Of course, in some ways, it's the same two-edged sword as any piece of teaching technology: it can do wonderful things in the right hands, but for some students it becomes a crutch. I provide many more tools for student learning than most people do--my organic chemistry web site is one of the largest that's out there. The problem is, students who are capable of learning the material on their own, but perhaps don't have the necessary work ethic, tend to look things up instead of figuring it out for themselves. I'd like to think I've helped some of the C students become B students, but there are still plenty of students who will look at this and say, "Oh, I don't have to think about it--I'm just going to go look it up." But I figure students should have enough maturity to make their own decisions about whether or not they study or come to lecture.

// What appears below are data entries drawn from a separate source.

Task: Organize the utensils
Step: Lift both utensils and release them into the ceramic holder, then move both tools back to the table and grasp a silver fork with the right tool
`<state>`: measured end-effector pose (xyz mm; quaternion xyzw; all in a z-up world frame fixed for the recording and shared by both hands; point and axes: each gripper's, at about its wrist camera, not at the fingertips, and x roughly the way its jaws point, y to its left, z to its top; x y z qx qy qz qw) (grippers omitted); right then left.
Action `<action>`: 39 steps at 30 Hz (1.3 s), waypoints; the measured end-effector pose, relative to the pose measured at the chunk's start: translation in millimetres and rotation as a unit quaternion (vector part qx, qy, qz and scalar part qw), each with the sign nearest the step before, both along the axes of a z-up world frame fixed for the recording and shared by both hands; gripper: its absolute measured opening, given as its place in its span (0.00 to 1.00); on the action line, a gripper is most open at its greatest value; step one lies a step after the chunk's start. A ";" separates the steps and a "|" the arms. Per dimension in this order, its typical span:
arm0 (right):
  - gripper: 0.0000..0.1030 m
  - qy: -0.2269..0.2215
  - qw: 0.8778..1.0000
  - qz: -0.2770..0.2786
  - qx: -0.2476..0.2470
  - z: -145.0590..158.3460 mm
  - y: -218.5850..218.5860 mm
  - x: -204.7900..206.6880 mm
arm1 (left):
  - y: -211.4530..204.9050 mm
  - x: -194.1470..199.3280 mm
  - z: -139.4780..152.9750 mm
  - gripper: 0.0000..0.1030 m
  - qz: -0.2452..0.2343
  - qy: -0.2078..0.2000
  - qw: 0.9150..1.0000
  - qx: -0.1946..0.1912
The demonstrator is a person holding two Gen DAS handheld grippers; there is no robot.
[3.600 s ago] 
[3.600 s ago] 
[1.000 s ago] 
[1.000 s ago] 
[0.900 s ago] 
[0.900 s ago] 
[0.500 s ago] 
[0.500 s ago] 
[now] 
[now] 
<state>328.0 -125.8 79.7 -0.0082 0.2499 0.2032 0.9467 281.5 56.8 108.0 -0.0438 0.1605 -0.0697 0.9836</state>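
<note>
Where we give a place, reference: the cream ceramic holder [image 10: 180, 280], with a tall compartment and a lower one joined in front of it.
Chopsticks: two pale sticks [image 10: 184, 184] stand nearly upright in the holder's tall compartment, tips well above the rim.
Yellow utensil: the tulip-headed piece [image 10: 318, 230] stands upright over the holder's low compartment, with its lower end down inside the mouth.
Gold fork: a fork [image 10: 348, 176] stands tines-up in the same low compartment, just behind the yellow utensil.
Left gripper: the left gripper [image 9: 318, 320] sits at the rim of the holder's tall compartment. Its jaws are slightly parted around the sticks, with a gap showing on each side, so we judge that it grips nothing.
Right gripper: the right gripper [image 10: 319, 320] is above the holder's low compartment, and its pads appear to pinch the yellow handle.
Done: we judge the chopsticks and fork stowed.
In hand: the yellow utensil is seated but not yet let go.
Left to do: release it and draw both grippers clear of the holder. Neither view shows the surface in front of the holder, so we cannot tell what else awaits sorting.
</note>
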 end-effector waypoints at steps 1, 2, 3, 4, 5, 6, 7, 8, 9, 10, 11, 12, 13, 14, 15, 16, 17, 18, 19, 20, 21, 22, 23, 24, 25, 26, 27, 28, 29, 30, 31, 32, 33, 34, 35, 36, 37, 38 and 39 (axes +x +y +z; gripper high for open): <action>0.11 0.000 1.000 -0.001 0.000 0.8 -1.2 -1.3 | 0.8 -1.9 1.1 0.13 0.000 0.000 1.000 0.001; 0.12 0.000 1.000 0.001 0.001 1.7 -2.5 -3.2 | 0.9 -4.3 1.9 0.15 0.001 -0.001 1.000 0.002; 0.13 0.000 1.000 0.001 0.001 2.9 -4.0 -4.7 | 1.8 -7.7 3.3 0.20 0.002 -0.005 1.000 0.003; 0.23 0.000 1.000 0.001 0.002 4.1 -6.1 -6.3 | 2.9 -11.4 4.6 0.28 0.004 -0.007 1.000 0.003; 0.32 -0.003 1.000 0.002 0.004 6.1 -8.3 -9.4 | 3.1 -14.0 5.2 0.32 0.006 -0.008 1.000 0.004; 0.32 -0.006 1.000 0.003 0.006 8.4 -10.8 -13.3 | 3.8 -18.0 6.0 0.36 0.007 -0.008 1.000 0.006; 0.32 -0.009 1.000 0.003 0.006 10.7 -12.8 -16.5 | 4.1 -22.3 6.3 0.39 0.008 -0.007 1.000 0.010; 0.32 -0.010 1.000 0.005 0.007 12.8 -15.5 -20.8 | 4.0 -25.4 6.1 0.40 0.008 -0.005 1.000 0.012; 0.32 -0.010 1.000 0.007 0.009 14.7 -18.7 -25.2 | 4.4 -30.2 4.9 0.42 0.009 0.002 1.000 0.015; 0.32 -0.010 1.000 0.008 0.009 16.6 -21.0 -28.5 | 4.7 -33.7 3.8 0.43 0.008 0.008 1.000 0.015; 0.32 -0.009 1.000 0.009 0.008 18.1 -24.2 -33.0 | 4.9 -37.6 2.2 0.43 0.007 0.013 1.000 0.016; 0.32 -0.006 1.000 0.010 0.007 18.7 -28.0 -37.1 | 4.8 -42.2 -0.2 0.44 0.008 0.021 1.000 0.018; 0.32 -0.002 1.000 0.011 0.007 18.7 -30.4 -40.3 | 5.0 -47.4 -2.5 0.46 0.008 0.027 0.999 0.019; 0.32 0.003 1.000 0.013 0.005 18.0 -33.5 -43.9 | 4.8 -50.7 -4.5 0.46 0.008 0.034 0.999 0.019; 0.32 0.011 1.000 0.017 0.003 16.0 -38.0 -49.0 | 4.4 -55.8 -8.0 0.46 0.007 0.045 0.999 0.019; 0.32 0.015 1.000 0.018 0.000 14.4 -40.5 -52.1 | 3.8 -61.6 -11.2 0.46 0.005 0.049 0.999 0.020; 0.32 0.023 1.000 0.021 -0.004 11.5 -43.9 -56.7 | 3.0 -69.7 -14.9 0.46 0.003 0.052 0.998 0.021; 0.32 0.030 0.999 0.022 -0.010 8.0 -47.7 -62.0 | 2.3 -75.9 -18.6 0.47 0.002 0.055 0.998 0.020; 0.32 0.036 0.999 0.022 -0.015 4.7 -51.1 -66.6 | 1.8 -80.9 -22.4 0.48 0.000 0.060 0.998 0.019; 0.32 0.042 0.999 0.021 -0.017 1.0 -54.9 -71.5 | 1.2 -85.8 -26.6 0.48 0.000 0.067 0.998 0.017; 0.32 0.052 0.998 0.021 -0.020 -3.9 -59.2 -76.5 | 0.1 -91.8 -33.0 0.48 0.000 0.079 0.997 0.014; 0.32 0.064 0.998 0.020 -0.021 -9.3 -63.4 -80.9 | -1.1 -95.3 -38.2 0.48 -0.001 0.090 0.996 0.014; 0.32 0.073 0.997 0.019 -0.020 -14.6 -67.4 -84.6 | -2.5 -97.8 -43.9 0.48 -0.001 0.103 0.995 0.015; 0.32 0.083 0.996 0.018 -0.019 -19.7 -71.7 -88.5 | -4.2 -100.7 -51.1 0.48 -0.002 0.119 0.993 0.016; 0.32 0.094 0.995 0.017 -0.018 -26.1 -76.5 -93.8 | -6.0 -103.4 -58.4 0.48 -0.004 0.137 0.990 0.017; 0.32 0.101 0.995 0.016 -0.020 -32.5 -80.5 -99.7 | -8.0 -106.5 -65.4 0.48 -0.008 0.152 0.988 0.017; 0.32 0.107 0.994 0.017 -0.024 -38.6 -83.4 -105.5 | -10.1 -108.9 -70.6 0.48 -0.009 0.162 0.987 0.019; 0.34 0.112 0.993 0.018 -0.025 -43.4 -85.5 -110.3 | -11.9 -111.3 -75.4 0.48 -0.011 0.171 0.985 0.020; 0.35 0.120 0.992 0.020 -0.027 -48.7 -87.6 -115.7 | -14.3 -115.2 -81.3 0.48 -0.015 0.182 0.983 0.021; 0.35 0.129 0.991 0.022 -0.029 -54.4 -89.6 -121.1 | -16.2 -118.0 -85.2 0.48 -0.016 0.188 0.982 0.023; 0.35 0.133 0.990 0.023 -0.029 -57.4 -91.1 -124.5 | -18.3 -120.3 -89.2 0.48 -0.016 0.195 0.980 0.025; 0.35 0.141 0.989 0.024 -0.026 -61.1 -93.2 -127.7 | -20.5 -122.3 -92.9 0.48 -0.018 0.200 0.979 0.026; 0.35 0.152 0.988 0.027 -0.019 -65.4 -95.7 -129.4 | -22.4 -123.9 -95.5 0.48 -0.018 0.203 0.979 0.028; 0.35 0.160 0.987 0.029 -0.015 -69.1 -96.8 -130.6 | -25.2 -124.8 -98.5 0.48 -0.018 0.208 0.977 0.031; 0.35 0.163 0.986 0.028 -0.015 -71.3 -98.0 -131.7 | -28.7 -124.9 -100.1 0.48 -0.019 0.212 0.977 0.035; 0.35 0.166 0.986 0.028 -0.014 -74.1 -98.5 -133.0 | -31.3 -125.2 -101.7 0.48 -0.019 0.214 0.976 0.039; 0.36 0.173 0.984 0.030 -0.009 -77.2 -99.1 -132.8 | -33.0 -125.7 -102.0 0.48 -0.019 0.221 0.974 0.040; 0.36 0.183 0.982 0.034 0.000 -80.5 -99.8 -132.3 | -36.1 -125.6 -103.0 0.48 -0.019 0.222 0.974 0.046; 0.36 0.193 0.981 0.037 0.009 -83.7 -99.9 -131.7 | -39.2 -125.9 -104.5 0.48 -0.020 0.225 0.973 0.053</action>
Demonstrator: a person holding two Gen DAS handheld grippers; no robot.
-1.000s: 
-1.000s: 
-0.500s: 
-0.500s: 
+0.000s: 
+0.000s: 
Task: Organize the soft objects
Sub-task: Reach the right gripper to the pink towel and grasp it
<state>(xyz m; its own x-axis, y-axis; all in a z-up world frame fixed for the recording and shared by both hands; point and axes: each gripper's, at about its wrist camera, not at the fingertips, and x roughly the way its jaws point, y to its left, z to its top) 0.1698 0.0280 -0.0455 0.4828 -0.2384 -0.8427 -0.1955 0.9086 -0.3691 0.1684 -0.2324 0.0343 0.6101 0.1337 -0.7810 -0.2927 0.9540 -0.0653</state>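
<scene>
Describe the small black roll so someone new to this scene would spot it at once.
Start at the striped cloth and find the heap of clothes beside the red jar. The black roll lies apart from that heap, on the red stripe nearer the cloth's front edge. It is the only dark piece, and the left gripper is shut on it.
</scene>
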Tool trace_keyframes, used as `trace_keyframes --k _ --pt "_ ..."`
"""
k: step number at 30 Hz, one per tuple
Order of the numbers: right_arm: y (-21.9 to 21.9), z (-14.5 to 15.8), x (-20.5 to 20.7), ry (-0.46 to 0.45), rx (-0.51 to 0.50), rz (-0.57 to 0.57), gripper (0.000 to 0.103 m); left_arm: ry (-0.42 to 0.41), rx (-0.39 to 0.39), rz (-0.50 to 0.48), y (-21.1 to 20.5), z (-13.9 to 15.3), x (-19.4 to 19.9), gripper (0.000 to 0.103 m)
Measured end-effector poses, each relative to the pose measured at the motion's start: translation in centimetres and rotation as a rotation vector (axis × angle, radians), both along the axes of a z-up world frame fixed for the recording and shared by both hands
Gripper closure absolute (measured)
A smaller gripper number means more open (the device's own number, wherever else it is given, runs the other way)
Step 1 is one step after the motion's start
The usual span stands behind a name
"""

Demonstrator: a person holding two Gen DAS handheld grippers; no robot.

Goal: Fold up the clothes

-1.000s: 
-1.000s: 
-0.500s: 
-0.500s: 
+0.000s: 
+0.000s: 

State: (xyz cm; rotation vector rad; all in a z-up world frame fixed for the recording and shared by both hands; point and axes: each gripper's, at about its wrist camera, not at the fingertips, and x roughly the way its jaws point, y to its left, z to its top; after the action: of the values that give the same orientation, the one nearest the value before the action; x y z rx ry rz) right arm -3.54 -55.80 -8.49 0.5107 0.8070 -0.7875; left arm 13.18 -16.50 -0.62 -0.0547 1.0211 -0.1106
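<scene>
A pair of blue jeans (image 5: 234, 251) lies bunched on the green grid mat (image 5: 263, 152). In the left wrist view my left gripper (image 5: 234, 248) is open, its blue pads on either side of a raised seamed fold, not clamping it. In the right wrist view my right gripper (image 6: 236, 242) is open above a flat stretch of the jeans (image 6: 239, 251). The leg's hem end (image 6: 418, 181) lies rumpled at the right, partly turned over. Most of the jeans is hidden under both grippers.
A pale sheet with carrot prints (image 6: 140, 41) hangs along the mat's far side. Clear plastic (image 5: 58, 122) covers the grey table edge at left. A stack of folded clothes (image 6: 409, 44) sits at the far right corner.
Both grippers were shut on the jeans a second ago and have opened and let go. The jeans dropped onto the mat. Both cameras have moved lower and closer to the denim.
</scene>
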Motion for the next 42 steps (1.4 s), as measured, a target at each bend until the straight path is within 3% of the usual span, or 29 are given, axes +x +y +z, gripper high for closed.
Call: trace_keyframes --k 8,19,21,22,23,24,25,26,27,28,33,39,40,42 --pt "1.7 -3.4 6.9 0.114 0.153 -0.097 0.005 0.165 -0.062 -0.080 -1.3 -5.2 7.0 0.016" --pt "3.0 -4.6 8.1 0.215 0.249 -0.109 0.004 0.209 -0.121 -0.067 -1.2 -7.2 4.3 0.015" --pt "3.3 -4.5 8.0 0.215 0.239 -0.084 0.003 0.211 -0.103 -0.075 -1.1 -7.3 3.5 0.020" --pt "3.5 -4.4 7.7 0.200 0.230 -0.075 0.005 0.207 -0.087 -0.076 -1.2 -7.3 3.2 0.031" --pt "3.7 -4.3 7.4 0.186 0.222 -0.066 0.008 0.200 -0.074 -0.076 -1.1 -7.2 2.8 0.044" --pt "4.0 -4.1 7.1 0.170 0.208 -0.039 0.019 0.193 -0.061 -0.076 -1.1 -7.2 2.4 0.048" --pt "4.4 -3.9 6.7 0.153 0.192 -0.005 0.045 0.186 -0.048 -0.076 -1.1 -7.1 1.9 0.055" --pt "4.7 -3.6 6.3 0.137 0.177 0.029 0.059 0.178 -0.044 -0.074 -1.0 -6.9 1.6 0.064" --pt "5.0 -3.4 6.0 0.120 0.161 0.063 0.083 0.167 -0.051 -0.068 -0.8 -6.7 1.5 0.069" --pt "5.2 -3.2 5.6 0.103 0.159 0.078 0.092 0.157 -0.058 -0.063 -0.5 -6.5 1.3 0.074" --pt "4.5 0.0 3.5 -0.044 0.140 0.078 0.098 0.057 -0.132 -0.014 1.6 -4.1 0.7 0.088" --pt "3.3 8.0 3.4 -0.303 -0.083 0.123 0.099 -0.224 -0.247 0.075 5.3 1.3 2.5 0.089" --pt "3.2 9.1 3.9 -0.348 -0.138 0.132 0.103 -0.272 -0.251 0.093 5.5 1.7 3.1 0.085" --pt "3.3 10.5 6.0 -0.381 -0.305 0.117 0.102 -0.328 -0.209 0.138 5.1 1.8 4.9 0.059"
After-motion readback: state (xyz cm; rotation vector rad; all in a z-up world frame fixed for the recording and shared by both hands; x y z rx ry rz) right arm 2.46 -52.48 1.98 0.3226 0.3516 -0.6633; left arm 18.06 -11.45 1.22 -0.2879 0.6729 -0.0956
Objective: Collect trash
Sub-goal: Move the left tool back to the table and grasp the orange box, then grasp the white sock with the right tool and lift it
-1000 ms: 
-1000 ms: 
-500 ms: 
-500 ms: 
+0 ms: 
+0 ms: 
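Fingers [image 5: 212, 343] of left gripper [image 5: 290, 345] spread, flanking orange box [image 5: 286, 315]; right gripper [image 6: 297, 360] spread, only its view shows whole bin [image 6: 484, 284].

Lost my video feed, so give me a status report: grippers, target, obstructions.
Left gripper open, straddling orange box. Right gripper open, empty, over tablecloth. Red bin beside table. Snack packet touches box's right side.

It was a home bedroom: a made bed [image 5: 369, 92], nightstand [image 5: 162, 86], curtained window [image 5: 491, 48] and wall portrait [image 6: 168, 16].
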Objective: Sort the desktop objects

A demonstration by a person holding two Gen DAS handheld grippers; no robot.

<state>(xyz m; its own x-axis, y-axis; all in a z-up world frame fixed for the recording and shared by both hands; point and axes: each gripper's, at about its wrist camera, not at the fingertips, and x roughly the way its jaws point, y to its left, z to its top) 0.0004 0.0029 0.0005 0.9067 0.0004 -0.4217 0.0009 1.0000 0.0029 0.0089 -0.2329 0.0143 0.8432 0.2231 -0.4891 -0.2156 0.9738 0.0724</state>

In the future, I want to include some animations on the web site. There's a little plugin that's particularly useful for chemistry called Chime. It allows you to take a molecular structure and rotate it to view it from a different perspective. There's some real value in it, because we spend a lot of time talking about the structure of molecules. Recently one of my students began making MP3 recordings of my lectures, and he offered me copies. It occurred to me that this could be a very simple way to make another resource available to the students via the web site.
I'm also giving some thought to creating an electronic version of a print textbook I'm currently writing. It would look very much like a standard textbook, but take advantage of technological capabilities such as animation and hypertext. As I get more work done on it, I'll be putting sample chapters up on the class web site for students to use.